I seem to recall a certain parental admonition from my childhood, “Just because your friend jumps off a cliff, doesn’t mean you should!” I’m fairly certain most children have heard that refrain echoed by a caring adult at some point. But it seems a certain segment of the adult population has added a loophole to that warning and it goes something like this: “Don’t jump off the cliff unless there’s money at the bottom.” This, apparently, is the position of the National Catholic Educational Association in defense of its decision to surrender authentic Catholic education for a pitiful $100,000 grant from the Bill and Melinda Gates Foundation to champion the Common Core.
According to a recent statement by the NCEA, “NCEA is not the first Catholic entity to receive a grant from the Gates Foundation. We stand in the company of the Archdiocese of Seattle, Catholic Charities, Catholic Relief Services, Catholic University of America and the Cristo Rey Network.” Excellent! So when the Gates Foundation offers the NCEA a grant to “help” its members purchase Common Core-aligned secular reading books ridiculing Christians or criticizing traditional values we should expect them to dive off the cliff willingly as long as they’re in “good company.”
Setting aside the sheer idiocy and PR nightmare of such a pathetic “they did it, too!” defense, you are left to ponder the message the NCEA is sending the parents who buy their product, namely, a “Catholic” education. In effect, the NCEA’s message is “move along, nothing to see here” since others have taken the bait, too. And because others have accepted their pieces of silver, why shouldn’t we? Baaaa-baaa bleated the sheep on their merry way to the slaughterhouse.

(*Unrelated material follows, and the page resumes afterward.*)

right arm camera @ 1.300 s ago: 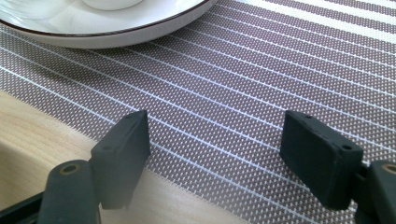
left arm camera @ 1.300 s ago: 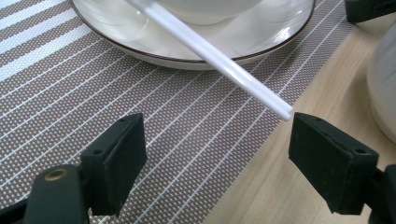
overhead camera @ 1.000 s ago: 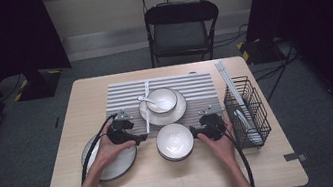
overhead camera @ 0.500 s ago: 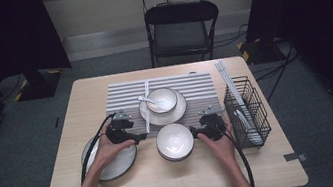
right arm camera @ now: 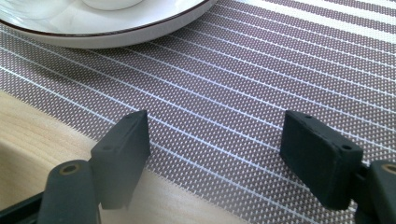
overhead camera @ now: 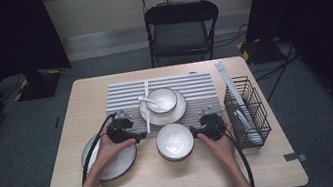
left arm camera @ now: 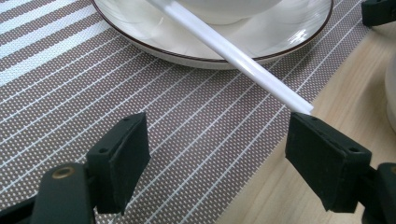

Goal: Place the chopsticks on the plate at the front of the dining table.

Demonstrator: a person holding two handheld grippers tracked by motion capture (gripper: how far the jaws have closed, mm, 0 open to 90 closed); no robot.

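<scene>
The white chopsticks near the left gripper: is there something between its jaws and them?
Nothing visible blocks them. The left gripper is open over the striped placemat, and the white chopsticks end just above its right-hand jaw, their far part lying across the plate.

**Dishes laid out on the counter**

A mat [overhead camera: 164, 90] lies at the counter's [overhead camera: 169, 184] far middle, a plate [overhead camera: 163, 113] on it with a small bowl [overhead camera: 161, 99] and spoon [overhead camera: 145, 99]. A chopstick [overhead camera: 147, 107] rests across the plate's left rim. Toward the near edge sit a flat plate [overhead camera: 115, 166] at left and a bowl [overhead camera: 175, 141] at centre. A wire rack [overhead camera: 245, 111] stands at the right edge.
</scene>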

Lest we forget, the devil is active in our midst and he doesn’t operate with a bullhorn but with subtlety. There is comfort in numbers and the NCEA has apparently made the choice to be in the company of the many organizations beholden to Gates rather than stand out as a beacon in defense of Truth. The NCEA should be reminded that when you jump off a cliff, even in “good company”, no amount of money is going to cushion your inevitable encounter with reality.